Pazar Mayıs 12, 2024

TKP/ML-YDK:ACIMIZ BÜYÜK, HESABINI SORACAĞIZ

SURUÇ KATLİAMININ FAİLİ İŞİD OLSADA, ASIL SORUMLULAR TÜRK DEVLETİ VE EMERYALİSTLERDİR!

Sosyalist Gençlik Dernekleri Federasyonu'nun Rojava'nın yeniden inşası için başlattığı kampanya toplantısı faşist İŞİD tarafından kana bulandı. 20 Temmuz 2015 tarihinde ülkenin dört bir yanından Suruç'a gelen ve Amara Kültür Derneğinde buluşan yüzlerce genç, Rojovaya geçmek için beklerken İŞİD adlı faşist çetenin düzenlediği ihtihar saldırısı sonucu 32 genç yaşamını yitirirken, yaralanan yüzün üzerinde genç ise hala yaşam mücadelesi veriyor.

Saldırının faili İŞİD olsada, bu katliamın esas sorumlusu faşist Türk devleti ve onların ağababaları emperyalistlerdir. Ordadoğu'yu bir kan gölüne çeviren emperyalistler yıllardır bu bölgede işgallerini devam ettiriyorlar. Irak başta olmak üzere birçok ülkeyi tamemen harabeye çeviren, kukla bir hükümetle Irak'ın zenginliklerine konan emperyalistler, hakimiyetlerinin daha zayıf olduğu Suriye'de çıkardıkları iç savaşla, Suriye'de Esad rejimini düşürüp Büyük Ortadoğu Projelerinin zaferini kutlamak istiyorlar. Ortadoğu ve Kuzey Afrika coğrafyasın da sınırları yeniden çizen emperyalistlerin esas ve tek amacı bu bölgede bulunan yer altı ve yer üstü zenginliklerine konmak ve pazarları ele geçirmekdir. ABD ve Batılı emperyalist güçler hem rekabet içinde, hem de işbirliği içinde hareket ederek saldırılarını devam ettiriyorlar. Kendilerinin yetmediği yerde İŞİD gibi paravan örgütleri devreye sokan emperyalistler, Irak, Suriye, Libya'da bu paravan örgütler vasıtasıyla hakimiyelerini güçlendirmenin peşindeler. Ne zamanki büyüttükleri ve besledikleri bu paravan örgütler kendilerine de kafa tutmaya başladı, o zaman da bunları büyük tehlikeymiş gibi göstererek, hedef şarşırtmaya çalışıyorlar. Kendilerini birer kurtarıcı gibi göstermeye çalışsalarda, tüm yaşananların esas sorumlusu emperyalistlerdir.

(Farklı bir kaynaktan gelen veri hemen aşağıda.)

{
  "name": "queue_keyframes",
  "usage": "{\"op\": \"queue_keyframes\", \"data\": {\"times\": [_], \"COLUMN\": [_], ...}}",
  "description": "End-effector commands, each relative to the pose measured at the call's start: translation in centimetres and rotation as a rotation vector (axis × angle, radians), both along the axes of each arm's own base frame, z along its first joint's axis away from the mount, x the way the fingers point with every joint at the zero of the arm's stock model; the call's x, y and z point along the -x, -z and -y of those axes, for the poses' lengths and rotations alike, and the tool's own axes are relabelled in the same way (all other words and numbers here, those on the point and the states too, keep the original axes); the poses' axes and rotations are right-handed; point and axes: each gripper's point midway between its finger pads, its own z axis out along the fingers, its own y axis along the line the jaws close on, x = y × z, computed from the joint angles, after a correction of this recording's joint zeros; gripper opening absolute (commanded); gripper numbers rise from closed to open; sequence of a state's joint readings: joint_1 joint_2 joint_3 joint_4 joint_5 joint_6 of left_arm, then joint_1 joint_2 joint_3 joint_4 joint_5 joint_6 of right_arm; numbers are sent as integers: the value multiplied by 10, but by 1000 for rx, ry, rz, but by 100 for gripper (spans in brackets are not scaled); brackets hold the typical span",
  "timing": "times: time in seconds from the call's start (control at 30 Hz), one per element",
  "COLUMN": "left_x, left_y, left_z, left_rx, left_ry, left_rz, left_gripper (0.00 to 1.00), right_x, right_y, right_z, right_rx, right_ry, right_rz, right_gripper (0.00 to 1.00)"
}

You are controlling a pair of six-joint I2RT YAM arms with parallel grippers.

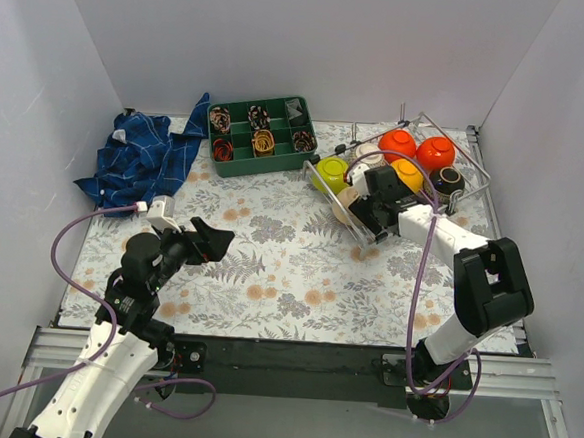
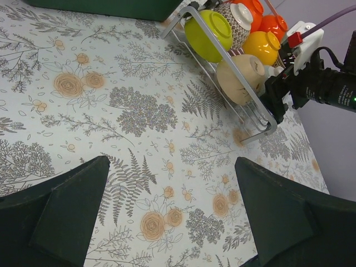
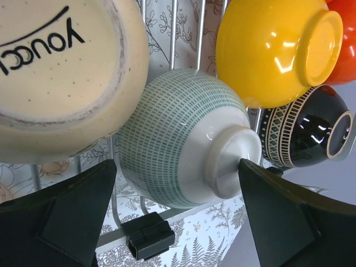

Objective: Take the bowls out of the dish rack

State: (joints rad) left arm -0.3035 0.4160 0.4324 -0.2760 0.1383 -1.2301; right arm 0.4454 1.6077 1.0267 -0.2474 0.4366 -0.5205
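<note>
The silver wire dish rack (image 1: 473, 164) stands at the back right and holds several bowls. They are two red-orange (image 1: 399, 143), one yellow-orange (image 1: 409, 172), one lime green (image 1: 331, 172), one beige (image 1: 347, 199) and one dark patterned (image 1: 446, 181). My right gripper (image 1: 376, 199) is open inside the rack. In the right wrist view its jaws (image 3: 177, 164) stand either side of a pale bowl with green dashes (image 3: 178, 133), and the right fingertip touches the bowl's foot. The beige bowl (image 3: 61, 72) and the yellow-orange bowl (image 3: 272, 50) are beside it. My left gripper (image 1: 216, 242) is open and empty above the floral cloth (image 2: 171, 161).
A green compartment tray (image 1: 260, 137) stands at the back centre. A crumpled blue cloth (image 1: 141, 158) lies at the back left. White walls close three sides. The rack's black-tipped foot (image 3: 149, 237) sits just below the right gripper. The rack's near corner (image 2: 266, 129) shows in the left wrist view.
</note>
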Motion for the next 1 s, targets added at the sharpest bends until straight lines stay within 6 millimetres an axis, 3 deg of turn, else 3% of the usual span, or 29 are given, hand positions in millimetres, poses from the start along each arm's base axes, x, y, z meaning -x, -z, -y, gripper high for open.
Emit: {"op": "queue_keyframes", "data": {"times": [0.0,0.23,0.33,0.43,0.5,0.73,0.97], "left_x": [-1,-1,0,0,-1,0,0], "left_y": [0,0,0,0,-1,0,0], "left_z": [-1,-1,-1,-2,-2,-2,-1], "left_rx": [-12,-12,-13,-14,-13,-14,-14], "left_ry": [-3,-4,-6,-7,-8,-7,-4], "left_rz": [16,14,14,13,16,10,10], "left_gripper": [98,98,98,98,98,98,98], "right_x": [10,16,18,19,18,12,13], "right_y": [32,60,62,60,56,13,-9], "right_z": [2,14,14,14,13,-8,-13], "right_rx": [30,148,180,212,227,195,157], "right_ry": [-18,2,16,19,26,8,10], "right_rz": [-57,-73,-58,-39,-24,74,83], "right_gripper": [98,98,99,92,87,67,49]}}
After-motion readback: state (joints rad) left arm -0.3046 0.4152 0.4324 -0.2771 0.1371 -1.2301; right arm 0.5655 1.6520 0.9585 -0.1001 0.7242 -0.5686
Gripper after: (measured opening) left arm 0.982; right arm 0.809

İŞİD'i bu kadar büyüten, besleyen ve katliamlar yapmasına göz yuman emperyalistler ve onların uşaklarıdır.

İŞİD'in Suruç'ta gerçekleştirdiği saldırının bu kadar kolay yapılmasında Türk devletinin sorumluluğu örtbas edilemez. Başından beri Suriye'de Esad rejimini devirerek kendilerine yakın bir iktidarın kurulmasında iştahi karabaran Türk devleti, İŞİD'i desteklemiş ve beslemiştir. Eğit donat adı altında yüzlerce İŞİD militanı Türkiye'de eğitilerek Suriye'de Kürtlere karşı savaştırılmıştır. Yüzlerce Tırla İŞİD'e silah taşınmasında Türk devletinin sorumluluğu ortadadır. Yakalanan Tırlarda ele geçen silah ve cephanenin soruşturmasını yürüten kendi savcılarını açığa alıp tutuklayan Türk devletinin tüm suçları ortalığa saçılmış durumdadır. Rojova'nın özeklik ilanını bir türlü hazmedemeyen Türk devleti, Suruç katliamıyla intikam alıyor. Devletin başı Erdoğan'nın yaptığı bir açıklamda ''Suriye'nin kuzeyinde devlet kurulmasına asla müsade etmeyeceğiz. Bedeli ne olursa olsun, bu konudaki mücadelemizi sürdüreceğiz'' diyerek bu günleri işaret ediyordu. İşte Suruç katliamı Türk devletinin bu ''mücadele''sinin en kanlı biçimi olarak karşımıza çıkmış bulunuyor.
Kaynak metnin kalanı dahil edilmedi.